● **MATERIAL PROVIDED**
--------------------------------------------------
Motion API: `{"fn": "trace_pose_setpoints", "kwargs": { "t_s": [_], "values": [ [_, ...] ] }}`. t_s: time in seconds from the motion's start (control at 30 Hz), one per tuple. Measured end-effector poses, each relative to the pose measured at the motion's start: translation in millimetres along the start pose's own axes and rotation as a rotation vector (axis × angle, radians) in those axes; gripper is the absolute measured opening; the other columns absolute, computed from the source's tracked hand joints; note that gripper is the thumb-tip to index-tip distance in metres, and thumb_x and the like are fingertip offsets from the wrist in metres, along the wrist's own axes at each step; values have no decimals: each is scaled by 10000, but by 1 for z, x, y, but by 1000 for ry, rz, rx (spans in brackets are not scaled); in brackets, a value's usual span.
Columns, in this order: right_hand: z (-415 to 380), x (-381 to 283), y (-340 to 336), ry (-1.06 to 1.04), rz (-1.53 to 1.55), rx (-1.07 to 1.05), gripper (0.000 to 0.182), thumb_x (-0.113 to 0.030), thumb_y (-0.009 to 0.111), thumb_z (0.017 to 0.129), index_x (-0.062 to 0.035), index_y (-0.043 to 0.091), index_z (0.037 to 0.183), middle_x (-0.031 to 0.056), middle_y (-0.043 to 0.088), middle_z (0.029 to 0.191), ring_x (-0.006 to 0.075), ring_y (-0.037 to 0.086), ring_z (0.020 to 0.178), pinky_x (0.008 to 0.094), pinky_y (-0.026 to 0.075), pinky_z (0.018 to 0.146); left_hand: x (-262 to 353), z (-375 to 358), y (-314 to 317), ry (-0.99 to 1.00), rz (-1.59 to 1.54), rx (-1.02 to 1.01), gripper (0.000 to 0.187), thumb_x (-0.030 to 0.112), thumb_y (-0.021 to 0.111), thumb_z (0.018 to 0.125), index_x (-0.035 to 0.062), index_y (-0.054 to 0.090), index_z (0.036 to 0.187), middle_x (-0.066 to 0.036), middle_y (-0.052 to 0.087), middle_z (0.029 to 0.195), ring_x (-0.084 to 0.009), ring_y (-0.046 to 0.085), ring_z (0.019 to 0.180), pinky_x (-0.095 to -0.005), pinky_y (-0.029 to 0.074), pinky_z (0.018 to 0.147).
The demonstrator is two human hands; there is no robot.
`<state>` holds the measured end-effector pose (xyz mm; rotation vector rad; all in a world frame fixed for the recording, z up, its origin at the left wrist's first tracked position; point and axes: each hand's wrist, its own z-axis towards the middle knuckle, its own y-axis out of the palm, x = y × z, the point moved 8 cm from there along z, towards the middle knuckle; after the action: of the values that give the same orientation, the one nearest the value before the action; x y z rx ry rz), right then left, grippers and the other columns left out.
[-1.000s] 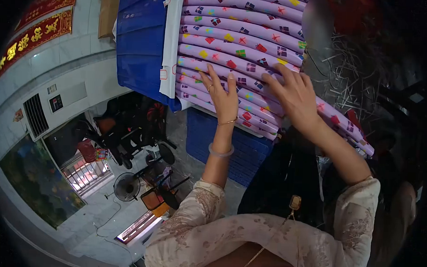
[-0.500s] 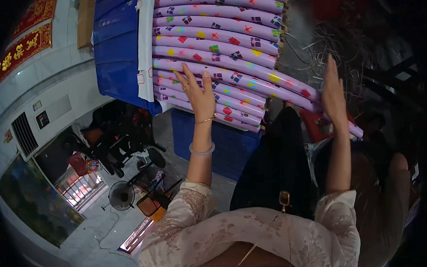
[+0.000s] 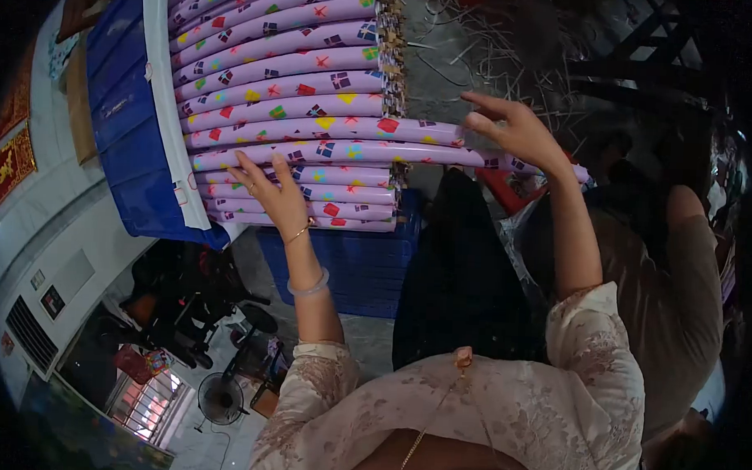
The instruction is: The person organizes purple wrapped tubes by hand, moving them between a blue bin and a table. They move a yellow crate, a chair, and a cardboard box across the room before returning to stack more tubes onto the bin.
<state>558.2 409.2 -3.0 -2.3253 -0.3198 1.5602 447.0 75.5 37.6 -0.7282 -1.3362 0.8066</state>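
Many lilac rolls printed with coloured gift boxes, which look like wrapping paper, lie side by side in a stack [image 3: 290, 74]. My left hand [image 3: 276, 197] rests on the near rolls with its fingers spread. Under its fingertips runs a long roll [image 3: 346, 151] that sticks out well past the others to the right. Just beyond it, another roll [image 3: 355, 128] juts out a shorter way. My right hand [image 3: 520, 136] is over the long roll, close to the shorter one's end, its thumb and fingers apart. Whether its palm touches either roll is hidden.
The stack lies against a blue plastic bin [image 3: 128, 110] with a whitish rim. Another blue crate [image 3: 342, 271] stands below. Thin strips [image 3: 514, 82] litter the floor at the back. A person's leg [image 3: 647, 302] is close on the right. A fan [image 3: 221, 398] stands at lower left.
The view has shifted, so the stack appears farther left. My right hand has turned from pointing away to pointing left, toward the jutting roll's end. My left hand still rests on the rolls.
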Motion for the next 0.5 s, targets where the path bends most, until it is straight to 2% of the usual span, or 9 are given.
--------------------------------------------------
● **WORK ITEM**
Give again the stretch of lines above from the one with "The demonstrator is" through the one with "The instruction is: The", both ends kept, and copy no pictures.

● **WRITTEN SOLUTION**
The demonstrator is two human hands; there is no robot.
`<state>` holds the measured end-effector pose (xyz mm; rotation vector rad; all in a world frame fixed for the recording, z up, its origin at the left wrist's first tracked position; point and axes: each hand's wrist, its own z-axis towards the middle knuckle, its own y-axis out of the palm, x = y × z, the point moved 8 cm from there along z, towards the middle knuckle; after the action: of the values that give the same orientation, the one nearest the value before the action; x y z rx ry rz), right then left, grippers and the other columns left out.
[-1.000s] 
[-0.500s] 
[+0.000s] 
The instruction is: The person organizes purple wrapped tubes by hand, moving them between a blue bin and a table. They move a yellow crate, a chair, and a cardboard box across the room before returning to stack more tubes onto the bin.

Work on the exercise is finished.